- _What this task involves_: Write out exactly the first lines of the listing, ending on the line that contains "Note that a".

- _Given information_:

_ _ _ _ _ _ _

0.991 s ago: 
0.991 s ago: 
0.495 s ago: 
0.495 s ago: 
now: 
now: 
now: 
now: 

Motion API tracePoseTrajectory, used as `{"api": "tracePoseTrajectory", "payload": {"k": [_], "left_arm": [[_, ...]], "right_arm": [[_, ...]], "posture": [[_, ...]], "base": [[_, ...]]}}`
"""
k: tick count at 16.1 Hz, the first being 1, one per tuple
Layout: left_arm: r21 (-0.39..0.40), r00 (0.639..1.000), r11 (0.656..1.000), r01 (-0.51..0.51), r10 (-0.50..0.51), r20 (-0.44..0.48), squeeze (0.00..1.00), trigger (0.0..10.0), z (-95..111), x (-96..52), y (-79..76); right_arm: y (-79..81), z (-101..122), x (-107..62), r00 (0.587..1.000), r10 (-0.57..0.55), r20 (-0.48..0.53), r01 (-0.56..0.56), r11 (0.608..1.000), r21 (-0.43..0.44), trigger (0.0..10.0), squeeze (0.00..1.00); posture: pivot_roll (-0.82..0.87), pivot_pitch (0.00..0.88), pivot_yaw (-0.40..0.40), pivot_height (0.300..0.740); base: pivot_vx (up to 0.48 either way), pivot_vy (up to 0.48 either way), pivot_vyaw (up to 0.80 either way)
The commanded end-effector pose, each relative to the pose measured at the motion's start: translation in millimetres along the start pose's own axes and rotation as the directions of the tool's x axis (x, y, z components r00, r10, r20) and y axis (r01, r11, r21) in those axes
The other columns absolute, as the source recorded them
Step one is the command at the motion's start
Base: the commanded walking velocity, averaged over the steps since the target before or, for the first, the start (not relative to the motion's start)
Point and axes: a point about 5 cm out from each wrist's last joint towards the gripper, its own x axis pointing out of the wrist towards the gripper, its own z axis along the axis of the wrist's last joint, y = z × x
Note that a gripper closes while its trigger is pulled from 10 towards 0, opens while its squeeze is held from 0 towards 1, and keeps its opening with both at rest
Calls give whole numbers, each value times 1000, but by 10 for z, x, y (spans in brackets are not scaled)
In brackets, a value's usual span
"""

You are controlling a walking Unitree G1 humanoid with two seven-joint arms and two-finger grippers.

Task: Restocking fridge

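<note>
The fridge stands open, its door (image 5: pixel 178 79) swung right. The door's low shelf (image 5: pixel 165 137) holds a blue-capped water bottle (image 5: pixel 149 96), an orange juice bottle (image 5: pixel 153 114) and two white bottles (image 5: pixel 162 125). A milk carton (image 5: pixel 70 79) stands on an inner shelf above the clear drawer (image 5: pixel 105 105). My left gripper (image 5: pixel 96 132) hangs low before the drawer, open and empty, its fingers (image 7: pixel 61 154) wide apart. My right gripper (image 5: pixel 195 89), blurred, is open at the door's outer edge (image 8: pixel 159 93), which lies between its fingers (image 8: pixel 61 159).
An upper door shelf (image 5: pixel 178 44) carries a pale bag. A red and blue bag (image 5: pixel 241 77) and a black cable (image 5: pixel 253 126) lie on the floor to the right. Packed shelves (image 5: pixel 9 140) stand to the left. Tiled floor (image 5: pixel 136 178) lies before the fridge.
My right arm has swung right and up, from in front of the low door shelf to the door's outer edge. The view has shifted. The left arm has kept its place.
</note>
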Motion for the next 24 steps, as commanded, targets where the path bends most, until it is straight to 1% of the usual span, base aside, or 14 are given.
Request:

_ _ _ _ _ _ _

- _Written response_:
0.991 s ago: 
0.991 s ago: 
0.495 s ago: 
0.495 s ago: 
now: 
now: 
now: 
now: 

Motion API tracePoseTrajectory, used as `{"api": "tracePoseTrajectory", "payload": {"k": [_], "left_arm": [[_, ...]], "right_arm": [[_, ...]], "posture": [[_, ...]], "base": [[_, ...]]}}`
"""
k: tick count at 16.1 Hz, the first being 1, one per tuple
Layout: left_arm: r21 (-0.39..0.40), r00 (0.639..1.000), r11 (0.656..1.000), r01 (-0.51..0.51), r10 (-0.50..0.51), r20 (-0.44..0.48), squeeze (0.00..1.00), trigger (0.0..10.0), z (-95..111), x (-96..52), y (-79..76); right_arm: y (-79..81), z (-101..122), x (-107..62), r00 (0.587..1.000), r10 (-0.57..0.55), r20 (-0.48..0.53), r01 (-0.56..0.56), r11 (0.608..1.000), r21 (-0.43..0.44), trigger (0.0..10.0), squeeze (0.00..1.00); posture: pivot_roll (-0.82..0.87), pivot_pitch (0.00..0.88), pivot_yaw (-0.40..0.40), pivot_height (0.300..0.740); base: pivot_vx (up to 0.48 either way), pivot_vy (up to 0.48 either way), pivot_vyaw (up to 0.80 either way)
The commanded end-effector pose, each relative to the pose measured at the motion's start: translation in millimetres along the start pose's own axes and rotation as the directions of the tool's x axis (x, y, z components r00, r10, r20) and y axis (r01, r11, r21) in those axes
The other columns absolute, as the source recorded them
Step one is the command at the motion's start
Base: the commanded walking velocity, averaged over the steps since the target before or, for the first, the start (not relative to the motion's start)
Point and axes: a point about 5 cm out from each wrist's last joint towards the gripper, its own x axis pointing out of the wrist towards the gripper, its own z axis along the axis of the wrist's last joint, y = z × x
Note that a gripper closes while its trigger is pulled from 10 towards 0, opens while its squeeze is held from 0 towards 1, and keeps its opening with both at rest

The exercise is complete with this answer.